Fifteen days seem pretty tight to shoot a film like this. Or is that quite standard?

It’s a model, but part of what inspired us to make it was finding paperwork from Halloween online. Their schedule was longer, like maybe two or three days more. But the movies that are the bedrock of genre are made on that kind of schedule. And these movies are 90 minutes — they’re in, they’re out, and they’re shot in three or four weeks. I think even our budget was similar to Halloween in the end. So that side of it was really inspiring. You’re looking at something like Halloween — it’s such a masterpiece but it was done incredibly frugally.

You touched on this earlier, but after Rebecca did this feel like a return to your indie roots and films such as Kill List? And was that part of the appeal — doing something off your own back without a major studio involved?

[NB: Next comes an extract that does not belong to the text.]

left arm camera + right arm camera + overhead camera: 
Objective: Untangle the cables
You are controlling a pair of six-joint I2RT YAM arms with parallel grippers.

I always enjoy making films and it’s a privilege and a pleasure every time. And I was lucky to be able to make something during this time. But it was nice just to make a horror film, just to do it and be like, we’re gonna take pleasure in terrifying an audience — and simple stuff like working with prosthetics, which I loved doing but forgotten about, or firing a bow and arrow in woods. It was really good. But it’s nothing new — I go backwards and forwards all the time, with lower budget and higher budget, and I enjoy it.

Is In the Earth the last splash of indie horror before you dive into a big pool of water with a massive prehistoric fish for The Meg 2?

Yes! Hopefully. I’ve been in soft pre-production for a while. We’ve been storyboarding for about four to five months, so that’s all very exciting. It’s happening.

I’m not going to lie, I was surprised when you’re name came up for the film, but I’m very excited to see what you do. Is going to carry on in the same footsteps — a big, action-packed, multi-million dollar epic?

It’s going to be exactly on from what was before. I come at it from really enjoying The Meg. So when I was offered this, I was like, yes, I can do this! It’s going to be fun, and it’s action on a ginormous scale, and it’s Jason Statham. They were things that made it for me.